- _Instructions for the task_
If an entry contains a picture, omit that picture and transcribe everything else exactly.

- _Data for the task_
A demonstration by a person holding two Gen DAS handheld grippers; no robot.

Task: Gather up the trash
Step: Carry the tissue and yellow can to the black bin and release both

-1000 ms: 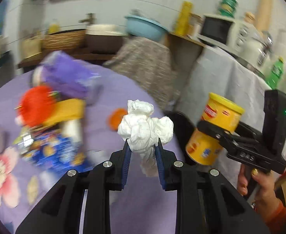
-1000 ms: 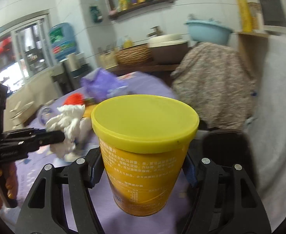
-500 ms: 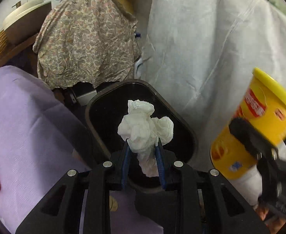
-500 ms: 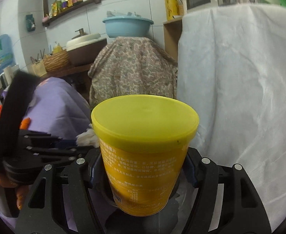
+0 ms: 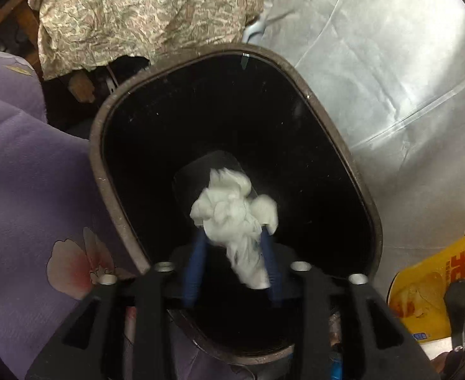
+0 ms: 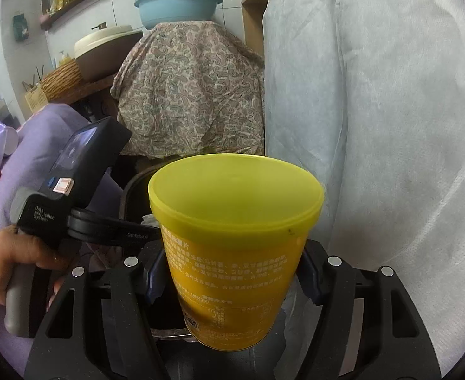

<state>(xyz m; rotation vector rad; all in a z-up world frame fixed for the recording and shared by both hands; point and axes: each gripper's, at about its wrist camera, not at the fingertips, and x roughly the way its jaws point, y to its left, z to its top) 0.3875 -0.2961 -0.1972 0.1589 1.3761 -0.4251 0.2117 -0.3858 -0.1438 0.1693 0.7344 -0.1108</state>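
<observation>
White tissue wad [image 5: 237, 218] between parted left fingers [image 5: 197, 259], over black bin [image 5: 337, 133].

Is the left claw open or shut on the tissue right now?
Open: the left claw has its blue pads spread wider than the tissue wad, over the bin.

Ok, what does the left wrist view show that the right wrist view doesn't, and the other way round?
Only the left wrist view shows the dark inside of the black oval trash bin and the left gripper, open around the crumpled white tissue above the bin.

Only the right wrist view shows the right gripper shut on the can, the blue plastic basin and the wicker basket.

Both show the yellow lidded can, the bin, the paisley cloth and the purple floral tablecloth.
</observation>
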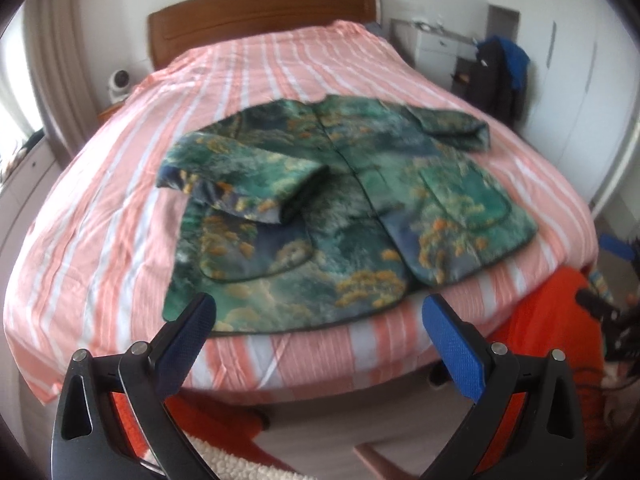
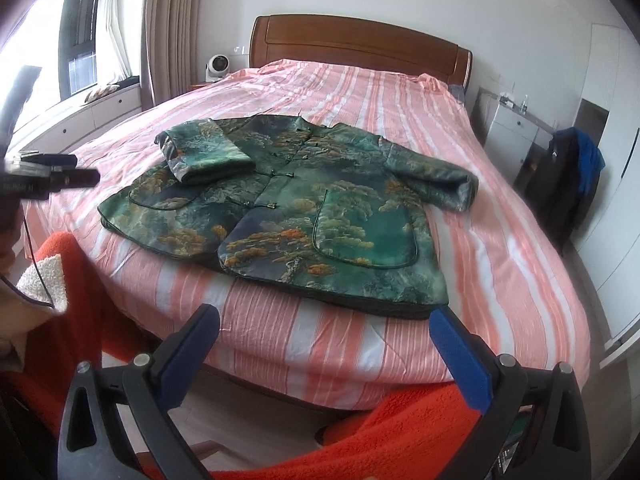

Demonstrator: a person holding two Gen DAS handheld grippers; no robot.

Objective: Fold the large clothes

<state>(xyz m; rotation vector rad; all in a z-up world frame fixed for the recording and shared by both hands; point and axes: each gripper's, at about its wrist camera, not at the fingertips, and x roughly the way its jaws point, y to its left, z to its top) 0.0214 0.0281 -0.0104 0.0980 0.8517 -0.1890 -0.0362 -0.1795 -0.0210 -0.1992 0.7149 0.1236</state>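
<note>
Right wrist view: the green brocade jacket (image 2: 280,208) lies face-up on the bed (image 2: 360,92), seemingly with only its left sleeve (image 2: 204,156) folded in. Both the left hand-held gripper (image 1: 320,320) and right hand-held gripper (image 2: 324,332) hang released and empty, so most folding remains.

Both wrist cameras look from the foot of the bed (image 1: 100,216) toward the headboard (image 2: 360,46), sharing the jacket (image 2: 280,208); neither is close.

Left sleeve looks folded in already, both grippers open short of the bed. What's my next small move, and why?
Probably reach the right gripper to the right sleeve: it lies spread outward on the jacket, unlike the left sleeve, and both grippers are empty.
</note>
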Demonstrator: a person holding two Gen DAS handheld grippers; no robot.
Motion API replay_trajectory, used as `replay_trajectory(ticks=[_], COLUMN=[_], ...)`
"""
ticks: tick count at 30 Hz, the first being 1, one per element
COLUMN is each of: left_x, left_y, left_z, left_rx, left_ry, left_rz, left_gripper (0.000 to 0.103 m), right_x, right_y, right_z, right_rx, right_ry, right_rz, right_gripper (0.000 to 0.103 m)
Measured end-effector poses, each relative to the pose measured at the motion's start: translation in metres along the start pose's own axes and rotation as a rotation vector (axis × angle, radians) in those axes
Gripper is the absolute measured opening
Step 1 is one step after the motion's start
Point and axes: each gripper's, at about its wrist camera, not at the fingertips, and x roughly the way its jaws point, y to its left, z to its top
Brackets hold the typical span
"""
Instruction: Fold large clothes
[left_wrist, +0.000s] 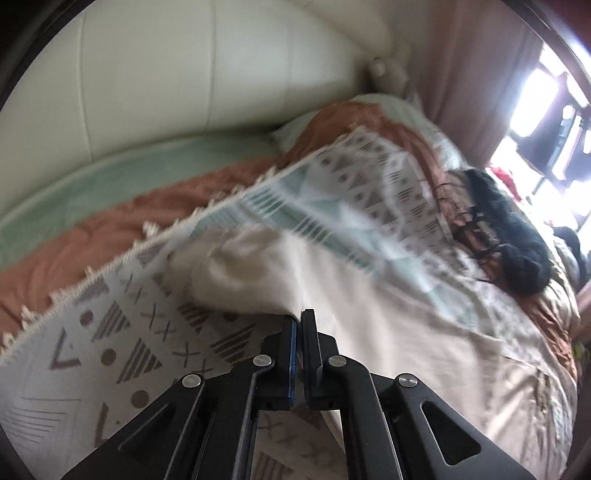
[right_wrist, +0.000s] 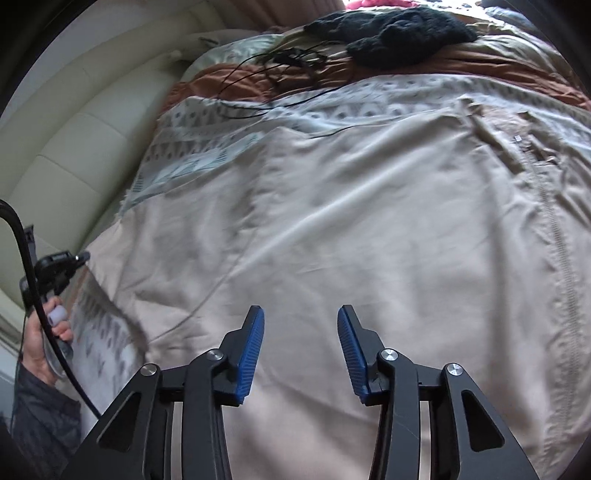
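Bedspread (left_wrist: 110, 354) under left gripper (left_wrist: 299, 317) (clamped on garment (right_wrist: 332, 221)); zipper (right_wrist: 561, 251) right-view only.

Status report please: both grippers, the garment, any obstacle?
Left gripper shut on beige garment. Right gripper open above it. Black cables lie beyond, on patterned blanket.

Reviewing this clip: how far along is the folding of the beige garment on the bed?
Early. Done: the beige garment lies spread on the patterned blanket, zipper showing; no finished fold is visible. In hand: the left gripper is shut on a pinch of its fabric, while the right gripper hangs over the cloth, jaws apart, nothing between them. Left: all the folds.
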Motion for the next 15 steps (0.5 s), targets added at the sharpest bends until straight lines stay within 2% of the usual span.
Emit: replay_trajectory(ticks=[7,11,13,15], left_x=[-0.066,-0.104,-0.120,-0.133], left_y=[-0.054,-0.087,-0.109,-0.126], left_z=[0.018,0.011,0.004,0.000], left_rx=[0.095,0.130,0.167,0.193], left_ry=[-0.041,-0.046,-0.038,-0.039], left_rz=[-0.116,-0.183,-0.224,-0.258], left_gripper=[0.002,0.002,0.002,0.002], right_x=[0.019,0.043,0.061,0.078], right_y=[0.032,0.051,0.060,0.062], right_z=[-0.007,-0.012,-0.015,-0.020], right_rx=[0.037,0.039,0.019,0.024], right_ry=[0.044,0.085,0.134,0.190], right_rz=[0.162,0.240,0.264,0.286], right_gripper=[0.040,0.036,0.028,0.025])
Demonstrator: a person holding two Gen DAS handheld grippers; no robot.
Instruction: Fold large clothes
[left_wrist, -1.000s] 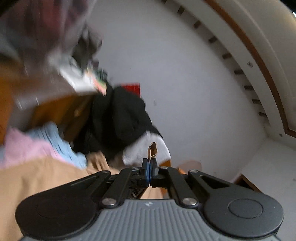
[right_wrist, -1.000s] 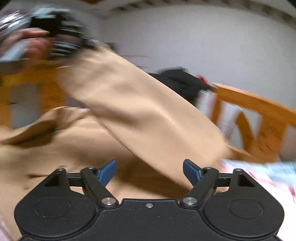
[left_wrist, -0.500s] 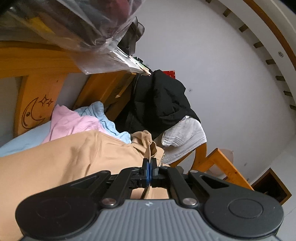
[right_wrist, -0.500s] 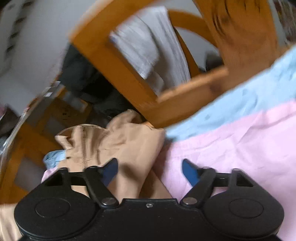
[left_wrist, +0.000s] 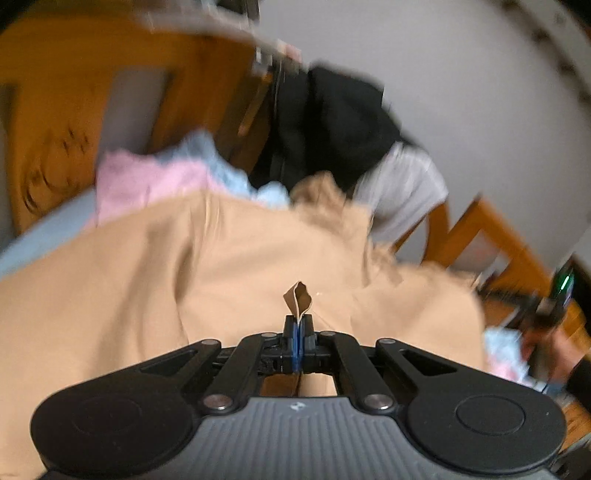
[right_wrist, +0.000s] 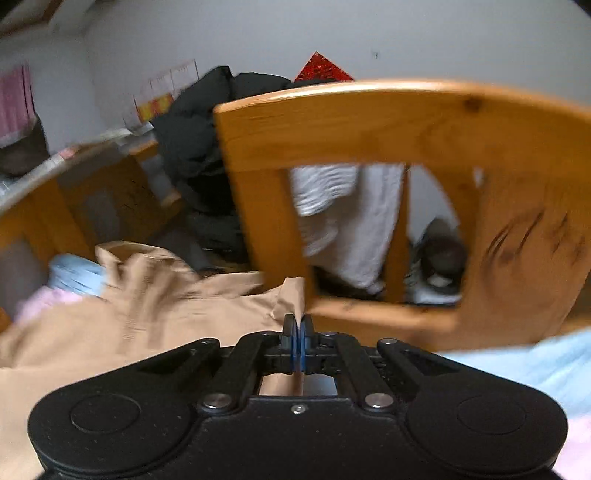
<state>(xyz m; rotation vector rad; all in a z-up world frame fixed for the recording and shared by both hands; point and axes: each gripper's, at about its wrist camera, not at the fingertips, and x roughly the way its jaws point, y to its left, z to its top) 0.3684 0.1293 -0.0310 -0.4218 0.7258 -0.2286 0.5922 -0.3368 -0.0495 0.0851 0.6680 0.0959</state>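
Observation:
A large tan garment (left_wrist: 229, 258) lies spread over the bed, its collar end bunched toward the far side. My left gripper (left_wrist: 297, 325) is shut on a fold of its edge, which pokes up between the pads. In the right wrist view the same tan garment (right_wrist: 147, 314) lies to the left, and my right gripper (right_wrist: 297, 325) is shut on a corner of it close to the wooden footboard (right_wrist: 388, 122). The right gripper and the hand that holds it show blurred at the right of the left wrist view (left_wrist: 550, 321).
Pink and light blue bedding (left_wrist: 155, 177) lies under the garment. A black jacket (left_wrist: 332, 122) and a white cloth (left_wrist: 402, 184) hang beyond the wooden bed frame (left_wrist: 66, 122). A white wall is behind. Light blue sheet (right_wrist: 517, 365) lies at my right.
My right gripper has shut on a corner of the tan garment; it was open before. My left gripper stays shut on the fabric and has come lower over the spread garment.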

- _Completed task_
A demonstration by a person holding two Gen DAS handheld grippers; no robot.

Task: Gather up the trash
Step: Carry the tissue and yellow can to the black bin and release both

-1000 ms: 
-1000 ms: 
-500 ms: 
-500 ms: 
+0 ms: 
+0 ms: 

<state>(xyz m; rotation vector rad; all in a z-up world frame fixed for the recording and shared by both hands; point and axes: each gripper's, at about its wrist camera, not at the fingertips, and x roughly the way its jaws point, y to its left, z to its top) 0.3875 -0.2961 -0.1972 0.1589 1.3761 -0.4251 0.2117 -0.3858 -0.1438 0.1693 0.7344 -0.1108</state>
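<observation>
White tissue wad [image 5: 237, 218] between parted left fingers [image 5: 197, 259], over black bin [image 5: 337, 133].

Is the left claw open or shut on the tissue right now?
Open: the left claw has its blue pads spread wider than the tissue wad, over the bin.

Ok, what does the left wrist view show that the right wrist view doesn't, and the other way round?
Only the left wrist view shows the dark inside of the black oval trash bin and the left gripper, open around the crumpled white tissue above the bin.

Only the right wrist view shows the right gripper shut on the can, the blue plastic basin and the wicker basket.

Both show the yellow lidded can, the bin, the paisley cloth and the purple floral tablecloth.
</observation>
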
Demonstrator: a person holding two Gen DAS handheld grippers; no robot.

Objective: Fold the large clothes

<state>(xyz m; rotation vector rad; all in a z-up world frame fixed for the recording and shared by both hands; point and axes: each gripper's, at about its wrist camera, not at the fingertips, and x roughly the way its jaws point, y to its left, z to its top) 0.0214 0.0281 -0.0104 0.0980 0.8517 -0.1890 -0.0362 -0.1795 -0.0210 -0.1992 0.7149 0.1236</state>
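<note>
Right wrist view: the green brocade jacket (image 2: 280,208) lies face-up on the bed (image 2: 360,92), seemingly with only its left sleeve (image 2: 204,156) folded in. Both the left hand-held gripper (image 1: 320,320) and right hand-held gripper (image 2: 324,332) hang released and empty, so most folding remains.

Both wrist cameras look from the foot of the bed (image 1: 100,216) toward the headboard (image 2: 360,46), sharing the jacket (image 2: 280,208); neither is close.

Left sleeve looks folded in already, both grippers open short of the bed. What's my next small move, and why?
Probably reach the right gripper to the right sleeve: it lies spread outward on the jacket, unlike the left sleeve, and both grippers are empty.
</note>
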Demonstrator: a person holding two Gen DAS handheld grippers; no robot.
Motion API replay_trajectory, used as `replay_trajectory(ticks=[_], COLUMN=[_], ...)`
"""
ticks: tick count at 30 Hz, the first being 1, one per element
COLUMN is each of: left_x, left_y, left_z, left_rx, left_ry, left_rz, left_gripper (0.000 to 0.103 m), right_x, right_y, right_z, right_rx, right_ry, right_rz, right_gripper (0.000 to 0.103 m)
Measured end-effector poses, each relative to the pose measured at the motion's start: translation in metres along the start pose's own axes and rotation as a rotation vector (axis × angle, radians) in those axes
Gripper is the absolute measured opening
Step 1 is one step after the motion's start
Point and axes: each gripper's, at about its wrist camera, not at the fingertips, and x roughly the way its jaws point, y to its left, z to its top
Brackets hold the typical span
"""
Instruction: Fold large clothes
[left_wrist, +0.000s] 
[right_wrist, +0.000s] 
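Bedspread (left_wrist: 110, 354) under left gripper (left_wrist: 299, 317) (clamped on garment (right_wrist: 332, 221)); zipper (right_wrist: 561, 251) right-view only.

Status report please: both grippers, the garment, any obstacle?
Left gripper shut on beige garment. Right gripper open above it. Black cables lie beyond, on patterned blanket.

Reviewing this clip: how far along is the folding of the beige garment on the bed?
Early. Done: the beige garment lies spread on the patterned blanket, zipper showing; no finished fold is visible. In hand: the left gripper is shut on a pinch of its fabric, while the right gripper hangs over the cloth, jaws apart, nothing between them. Left: all the folds.
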Motion for the next 15 steps (0.5 s), targets added at the sharpest bends until straight lines stay within 2% of the usual span.
Emit: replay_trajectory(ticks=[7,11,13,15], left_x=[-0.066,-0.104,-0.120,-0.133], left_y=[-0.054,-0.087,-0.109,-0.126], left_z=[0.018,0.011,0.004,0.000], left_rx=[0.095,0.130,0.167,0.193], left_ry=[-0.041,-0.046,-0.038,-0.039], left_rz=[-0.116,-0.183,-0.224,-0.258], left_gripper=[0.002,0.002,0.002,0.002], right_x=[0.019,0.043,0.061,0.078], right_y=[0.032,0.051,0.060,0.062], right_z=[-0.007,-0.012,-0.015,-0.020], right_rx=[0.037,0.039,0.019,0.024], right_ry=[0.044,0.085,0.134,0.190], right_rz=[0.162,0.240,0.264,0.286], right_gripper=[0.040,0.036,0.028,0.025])
Demonstrator: a person holding two Gen DAS handheld grippers; no robot.
Instruction: Fold large clothes
[left_wrist, -1.000s] 
[right_wrist, -1.000s] 
[left_wrist, -0.500s] 
[right_wrist, -0.500s] 
[left_wrist, +0.000s] 
[right_wrist, +0.000s] 
<state>(xyz m; rotation vector rad; all in a z-up world frame fixed for the recording and shared by both hands; point and axes: each gripper's, at about its wrist camera, not at the fingertips, and x roughly the way its jaws point, y to its left, z to its top) 0.3684 0.1293 -0.0310 -0.4218 0.7258 -0.2286 0.5922 -0.3368 -0.0495 0.0851 0.6680 0.0959</state>
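Observation:
A large tan garment (left_wrist: 229, 258) lies spread over the bed, its collar end bunched toward the far side. My left gripper (left_wrist: 297, 325) is shut on a fold of its edge, which pokes up between the pads. In the right wrist view the same tan garment (right_wrist: 147, 314) lies to the left, and my right gripper (right_wrist: 297, 325) is shut on a corner of it close to the wooden footboard (right_wrist: 388, 122). The right gripper and the hand that holds it show blurred at the right of the left wrist view (left_wrist: 550, 321).
Pink and light blue bedding (left_wrist: 155, 177) lies under the garment. A black jacket (left_wrist: 332, 122) and a white cloth (left_wrist: 402, 184) hang beyond the wooden bed frame (left_wrist: 66, 122). A white wall is behind. Light blue sheet (right_wrist: 517, 365) lies at my right.
My right gripper has shut on a corner of the tan garment; it was open before. My left gripper stays shut on the fabric and has come lower over the spread garment.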

That wraps up the answer.